Word for word, reproduce the listing that follows, excluding any pictures it contains.

==== Data extract ====

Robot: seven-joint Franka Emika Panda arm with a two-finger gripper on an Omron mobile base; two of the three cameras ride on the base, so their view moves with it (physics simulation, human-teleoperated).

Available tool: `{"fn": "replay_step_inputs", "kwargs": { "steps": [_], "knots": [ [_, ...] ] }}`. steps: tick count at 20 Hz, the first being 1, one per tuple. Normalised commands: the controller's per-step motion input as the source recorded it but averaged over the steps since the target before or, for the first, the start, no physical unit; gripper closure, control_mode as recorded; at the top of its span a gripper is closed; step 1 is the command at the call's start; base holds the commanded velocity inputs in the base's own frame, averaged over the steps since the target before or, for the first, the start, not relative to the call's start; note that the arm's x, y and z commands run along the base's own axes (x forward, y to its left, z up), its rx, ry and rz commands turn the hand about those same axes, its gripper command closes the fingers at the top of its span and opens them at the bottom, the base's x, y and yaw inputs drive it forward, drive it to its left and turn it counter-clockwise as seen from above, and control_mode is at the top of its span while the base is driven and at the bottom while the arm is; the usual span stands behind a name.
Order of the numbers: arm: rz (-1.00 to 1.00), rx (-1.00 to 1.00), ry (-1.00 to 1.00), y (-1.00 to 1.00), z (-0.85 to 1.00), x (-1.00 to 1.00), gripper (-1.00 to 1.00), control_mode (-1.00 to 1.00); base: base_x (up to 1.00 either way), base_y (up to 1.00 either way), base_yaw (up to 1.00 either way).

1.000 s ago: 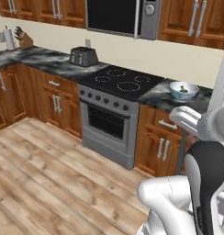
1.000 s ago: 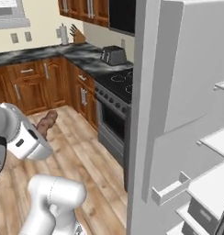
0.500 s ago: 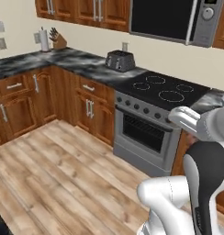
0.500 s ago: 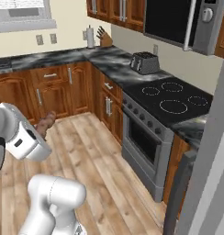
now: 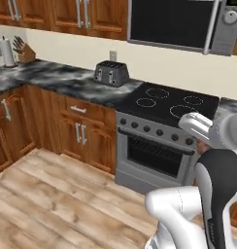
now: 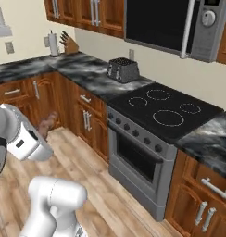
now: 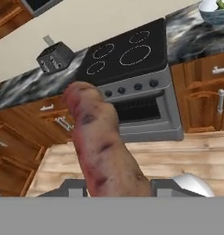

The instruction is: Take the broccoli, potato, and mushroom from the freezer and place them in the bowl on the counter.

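Potato (image 7: pixel 102 142) clamped lengthwise in your gripper (image 7: pixel 114 186), you have the bowl (image 7: pixel 214 11) well off at the frame's upper right.

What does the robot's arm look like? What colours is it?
The arm is made of smooth, rounded, glossy white segments, like fat tubes joined together. One big joint is dark, nearly black. The white wrist piece carries small dark marks. No loose cables show.

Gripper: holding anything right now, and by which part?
Yes. The gripper holds the potato by its near end; the rest sticks out ahead toward the stove. The fingertips themselves are hidden behind it.
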Motion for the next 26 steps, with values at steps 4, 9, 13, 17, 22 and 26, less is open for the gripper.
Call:
{"fn": "replay_step_inputs", "kwargs": {
  "steps": [4, 9, 13, 17, 22, 26],
  "knots": [
    [0.0, 0.0, 0.0, 0.0, 0.0, 0.0, 1.0, 1.0, 0.77, 0.03, -0.72],
    [0.0, 0.0, 0.0, 0.0, 0.0, 0.0, 1.0, 1.0, 0.58, -0.13, -0.76],
    [0.0, 0.0, 0.0, 0.0, 0.0, 0.0, 1.0, 1.0, 0.7, -0.25, -0.71],
    [0.0, 0.0, 0.0, 0.0, 0.0, 0.0, 1.0, 1.0, 0.84, -0.23, -0.66],
    [0.0, 0.0, 0.0, 0.0, 0.0, 0.0, 1.0, 1.0, 0.79, -0.48, -0.62],
    [0.0, 0.0, 0.0, 0.0, 0.0, 0.0, 1.0, 1.0, 1.0, -0.24, -0.38]
  ]
}}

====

Task response:
Robot: seven-joint Franka Emika Panda arm with a two-finger gripper on an Omron mobile base; two of the three cameras ride on the base, so their view moves with it (physics simulation, human-teleoperated).

Available tool: `{"fn": "replay_step_inputs", "kwargs": { "steps": [_], "knots": [ [_, ...] ] }}`. steps: tick count at 20 Hz, the first being 1, one per tuple. Normalised commands: the controller's per-step motion input as the source recorded it but averaged over the steps since the target before or, for the first, the start, no physical unit; gripper closure, control_mode as recorded; at the top of its span a gripper is closed; step 1 is the command at the call's start; base holds the commanded velocity inputs in the base's own frame, averaged over the steps since the target before or, for the first, the start, not relative to the call's start; note that the arm's x, y and z commands run along the base's own axes (x forward, y to its left, z up), its rx, ry and rz commands turn the hand about those same axes, its gripper command closes the fingers at the top of its span and opens them at the bottom, the base's x, y and yaw inputs drive it forward, drive it to its left and turn it counter-clockwise as seen from above, and control_mode is at the top of its span while the base is driven and at the bottom while the arm is; the usual span stands behind a name.
Order of the numbers: arm: rz (-1.00 to 1.00), rx (-1.00 to 1.00), ry (-1.00 to 1.00), y (-1.00 to 1.00), z (-0.85 to 1.00), x (-1.00 to 1.00), gripper (-1.00 to 1.00), control_mode (-1.00 to 1.00); base: base_x (up to 1.00 either way), base_y (up to 1.00 either way), base_yaw (up to 1.00 either way).

1.000 s ago: 
1.000 s ago: 
0.500 s ago: 
0.500 s ago: 
now: 
now: 
now: 

The instruction is: Take the broccoli, potato, and mushroom from the freezer and place them in the bowl on the counter.

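Potato (image 7: pixel 102 142) clamped lengthwise in your gripper (image 7: pixel 114 186), you have the bowl (image 7: pixel 214 11) well off at the frame's upper right.

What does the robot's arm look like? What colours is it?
The arm is made of smooth, rounded, glossy white segments, like fat tubes joined together. One big joint is dark, nearly black. The white wrist piece carries small dark marks. No loose cables show.

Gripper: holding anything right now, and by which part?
Yes. The gripper holds the potato by its near end; the rest sticks out ahead toward the stove. The fingertips themselves are hidden behind it.
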Motion for the next 26 steps, with values at steps 4, 9, 13, 17, 22 and 26, less is open for the gripper.
Call:
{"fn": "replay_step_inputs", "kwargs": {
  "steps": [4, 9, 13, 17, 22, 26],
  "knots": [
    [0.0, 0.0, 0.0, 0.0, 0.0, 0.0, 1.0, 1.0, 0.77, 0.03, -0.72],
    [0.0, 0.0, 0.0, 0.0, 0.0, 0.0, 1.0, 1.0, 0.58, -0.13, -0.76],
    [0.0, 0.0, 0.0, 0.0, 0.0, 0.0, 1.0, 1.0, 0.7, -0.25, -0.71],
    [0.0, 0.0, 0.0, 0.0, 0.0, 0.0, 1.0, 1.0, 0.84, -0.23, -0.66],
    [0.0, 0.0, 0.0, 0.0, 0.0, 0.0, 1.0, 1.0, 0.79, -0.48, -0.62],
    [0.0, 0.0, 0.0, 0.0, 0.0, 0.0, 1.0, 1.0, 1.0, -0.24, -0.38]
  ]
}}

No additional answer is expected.